> [The task] Make an exact copy of the records that follow, with each picture omitted.

> [Supplied material]
============================================================

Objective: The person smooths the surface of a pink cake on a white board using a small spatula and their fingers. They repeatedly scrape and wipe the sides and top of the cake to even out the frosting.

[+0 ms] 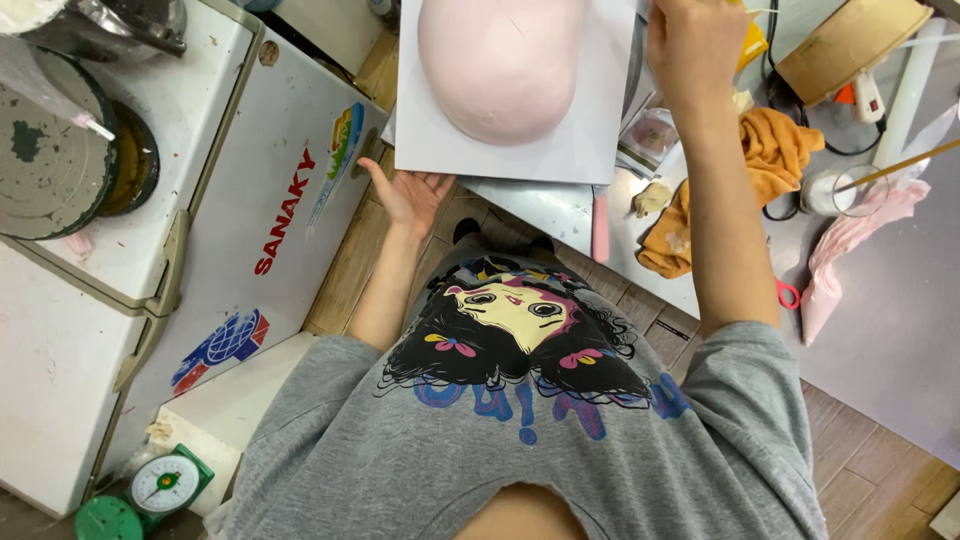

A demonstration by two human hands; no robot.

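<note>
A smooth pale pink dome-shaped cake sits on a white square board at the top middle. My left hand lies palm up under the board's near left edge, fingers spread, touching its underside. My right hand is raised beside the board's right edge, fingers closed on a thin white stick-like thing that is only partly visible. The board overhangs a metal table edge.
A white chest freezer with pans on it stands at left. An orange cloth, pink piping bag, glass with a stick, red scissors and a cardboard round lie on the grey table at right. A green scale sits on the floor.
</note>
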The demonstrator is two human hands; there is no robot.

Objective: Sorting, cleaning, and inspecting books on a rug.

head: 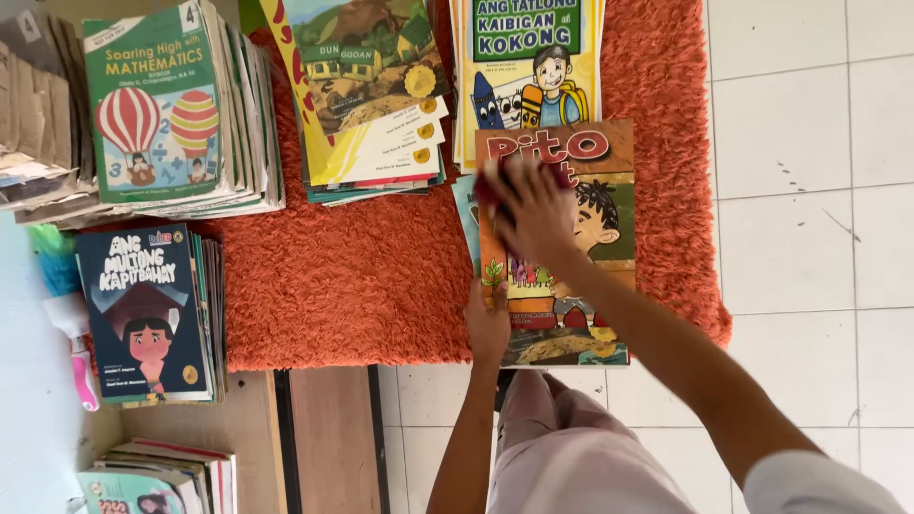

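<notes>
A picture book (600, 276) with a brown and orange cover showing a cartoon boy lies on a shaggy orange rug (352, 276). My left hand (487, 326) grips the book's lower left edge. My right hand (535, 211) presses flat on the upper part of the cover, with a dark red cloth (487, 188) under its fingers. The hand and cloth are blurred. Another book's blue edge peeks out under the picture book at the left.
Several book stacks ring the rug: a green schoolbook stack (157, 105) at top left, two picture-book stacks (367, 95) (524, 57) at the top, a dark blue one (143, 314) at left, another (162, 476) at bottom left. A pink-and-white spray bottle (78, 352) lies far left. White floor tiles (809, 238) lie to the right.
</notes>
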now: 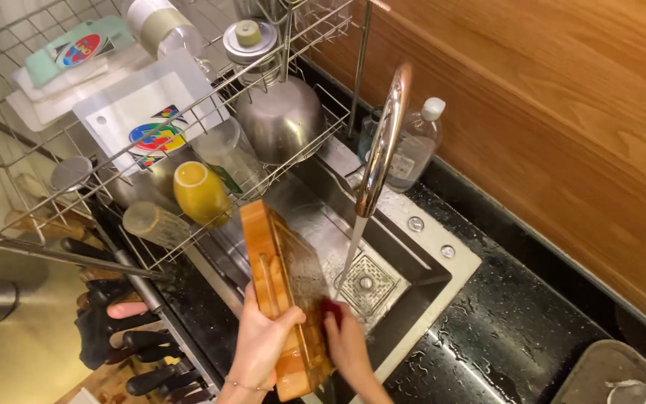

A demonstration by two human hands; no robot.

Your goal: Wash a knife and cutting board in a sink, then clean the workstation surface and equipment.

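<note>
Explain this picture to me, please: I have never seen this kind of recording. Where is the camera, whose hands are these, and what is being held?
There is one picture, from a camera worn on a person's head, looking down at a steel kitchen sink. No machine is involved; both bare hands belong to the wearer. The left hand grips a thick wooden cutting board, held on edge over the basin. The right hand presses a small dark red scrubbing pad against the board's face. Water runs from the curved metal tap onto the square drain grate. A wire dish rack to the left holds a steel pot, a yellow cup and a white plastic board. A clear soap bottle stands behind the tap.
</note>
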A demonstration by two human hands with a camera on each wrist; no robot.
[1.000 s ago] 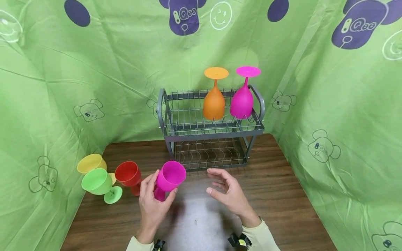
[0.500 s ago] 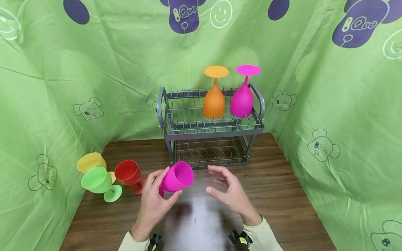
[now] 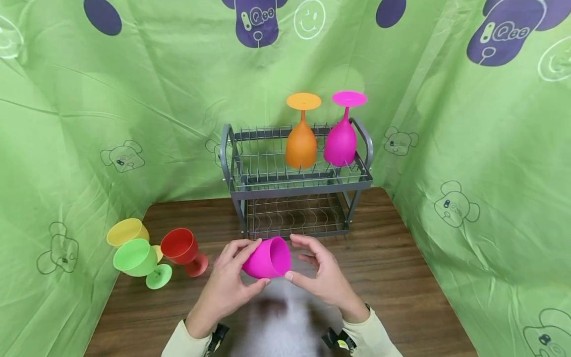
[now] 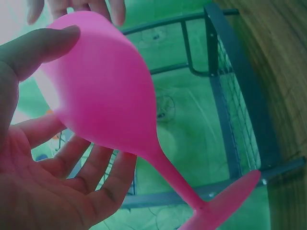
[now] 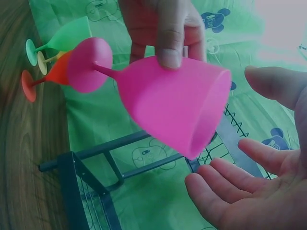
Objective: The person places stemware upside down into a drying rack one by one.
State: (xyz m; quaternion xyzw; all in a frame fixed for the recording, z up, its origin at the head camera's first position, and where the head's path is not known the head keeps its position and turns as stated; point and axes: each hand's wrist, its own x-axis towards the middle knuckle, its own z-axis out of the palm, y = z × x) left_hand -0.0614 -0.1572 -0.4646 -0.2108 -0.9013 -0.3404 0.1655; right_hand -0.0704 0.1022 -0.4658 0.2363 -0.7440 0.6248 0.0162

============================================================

> [Reply]
Objective: The person smooths the surface of a pink cake on a white board using a small spatula and their fingers. They repeatedly scrape and wipe the sides and top of the cake to even out the frosting.

[+0 ms] 

A demonstration by two human hands; no robot.

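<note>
A smooth pale pink dome-shaped cake sits on a white square board at the top middle. My left hand lies palm up under the board's near left edge, fingers spread, touching its underside. My right hand is raised beside the board's right edge, fingers closed on a thin white stick-like thing that is only partly visible. The board overhangs a metal table edge.
A white chest freezer with pans on it stands at left. An orange cloth, pink piping bag, glass with a stick, red scissors and a cardboard round lie on the grey table at right. A green scale sits on the floor.
</note>
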The demonstrator is two human hands; there is no robot.

Objective: Sorting, cleaning, and inspecting books on a rug.

head: 

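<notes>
A picture book (600, 276) with a brown and orange cover showing a cartoon boy lies on a shaggy orange rug (352, 276). My left hand (487, 326) grips the book's lower left edge. My right hand (535, 211) presses flat on the upper part of the cover, with a dark red cloth (487, 188) under its fingers. The hand and cloth are blurred. Another book's blue edge peeks out under the picture book at the left.
Several book stacks ring the rug: a green schoolbook stack (157, 105) at top left, two picture-book stacks (367, 95) (524, 57) at the top, a dark blue one (143, 314) at left, another (162, 476) at bottom left. A pink-and-white spray bottle (78, 352) lies far left. White floor tiles (809, 238) lie to the right.
</notes>
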now: 

A demonstration by two human hands; no robot.

Your goal: Wash a knife and cutting board in a sink, then clean the workstation surface and equipment.

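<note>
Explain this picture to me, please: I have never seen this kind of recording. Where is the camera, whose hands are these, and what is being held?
There is one picture, from a camera worn on a person's head, looking down at a steel kitchen sink. No machine is involved; both bare hands belong to the wearer. The left hand grips a thick wooden cutting board, held on edge over the basin. The right hand presses a small dark red scrubbing pad against the board's face. Water runs from the curved metal tap onto the square drain grate. A wire dish rack to the left holds a steel pot, a yellow cup and a white plastic board. A clear soap bottle stands behind the tap.
</note>
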A demonstration by two human hands with a camera on each wrist; no robot.
[1.000 s ago] 
[0.500 s ago] 
[now] 
[now] 
[now] 
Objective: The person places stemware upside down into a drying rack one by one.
State: (xyz m; quaternion xyzw; all in a frame fixed for the recording, z up, its origin at the head camera's first position, and where the head's path is not known the head keeps its position and turns as stated; point and axes: each hand's wrist, its own x-axis towards the middle knuckle, its own z-axis out of the palm, y = z × x) left_hand -0.0614 -0.1572 -0.4646 -0.2108 -0.9013 -0.3404 0.1655; right_hand -0.0704 0.1022 -0.4658 0.2363 -0.7440 0.6248 0.0162

The response to the exercise is complete.